→ EXERCISE OBJECTIVE: Exact repetition of every entry is required.

(GIVEN RECORDS begins)

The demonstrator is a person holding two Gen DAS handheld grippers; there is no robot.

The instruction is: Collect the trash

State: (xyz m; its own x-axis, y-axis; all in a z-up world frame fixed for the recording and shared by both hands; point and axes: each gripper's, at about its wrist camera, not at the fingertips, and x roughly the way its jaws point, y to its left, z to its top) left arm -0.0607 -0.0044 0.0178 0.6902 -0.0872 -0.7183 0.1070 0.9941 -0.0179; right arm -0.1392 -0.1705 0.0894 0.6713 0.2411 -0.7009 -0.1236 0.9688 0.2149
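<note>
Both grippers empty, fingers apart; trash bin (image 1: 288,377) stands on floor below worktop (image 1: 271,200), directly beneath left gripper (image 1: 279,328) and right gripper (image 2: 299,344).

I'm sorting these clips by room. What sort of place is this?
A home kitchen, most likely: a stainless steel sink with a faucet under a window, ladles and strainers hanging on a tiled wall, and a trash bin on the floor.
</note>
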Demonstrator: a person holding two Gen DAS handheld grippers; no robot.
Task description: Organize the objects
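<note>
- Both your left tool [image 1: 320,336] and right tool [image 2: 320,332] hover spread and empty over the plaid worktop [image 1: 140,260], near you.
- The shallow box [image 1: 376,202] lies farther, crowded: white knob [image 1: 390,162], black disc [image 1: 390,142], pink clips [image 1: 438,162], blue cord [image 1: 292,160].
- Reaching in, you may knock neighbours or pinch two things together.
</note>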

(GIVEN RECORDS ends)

→ RESPONSE AREA:
The demonstrator is a person holding two Gen DAS handheld grippers; there is no robot.

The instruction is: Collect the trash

State: (xyz m; its own x-axis, y-axis; all in a z-up world frame fixed for the recording and shared by both hands; point and axes: each gripper's, at about its wrist camera, not at the fingertips, and x roughly the way its jaws point, y to its left, z to its top) left arm -0.0607 -0.0044 0.0178 0.6902 -0.0872 -0.7183 0.1070 0.9941 -0.0179; right arm -0.1392 -0.1705 0.0894 0.6713 0.2411 -0.7009 -0.1236 0.9688 0.2149
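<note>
Both grippers empty, fingers apart; trash bin (image 1: 288,377) stands on floor below worktop (image 1: 271,200), directly beneath left gripper (image 1: 279,328) and right gripper (image 2: 299,344).

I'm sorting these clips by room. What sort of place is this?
A home kitchen, most likely: a stainless steel sink with a faucet under a window, ladles and strainers hanging on a tiled wall, and a trash bin on the floor.
</note>
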Demonstrator: a person holding two Gen DAS handheld grippers; no robot.
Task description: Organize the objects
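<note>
- Both your left tool [image 1: 320,336] and right tool [image 2: 320,332] hover spread and empty over the plaid worktop [image 1: 140,260], near you.
- The shallow box [image 1: 376,202] lies farther, crowded: white knob [image 1: 390,162], black disc [image 1: 390,142], pink clips [image 1: 438,162], blue cord [image 1: 292,160].
- Reaching in, you may knock neighbours or pinch two things together.
</note>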

What appears above is the full answer.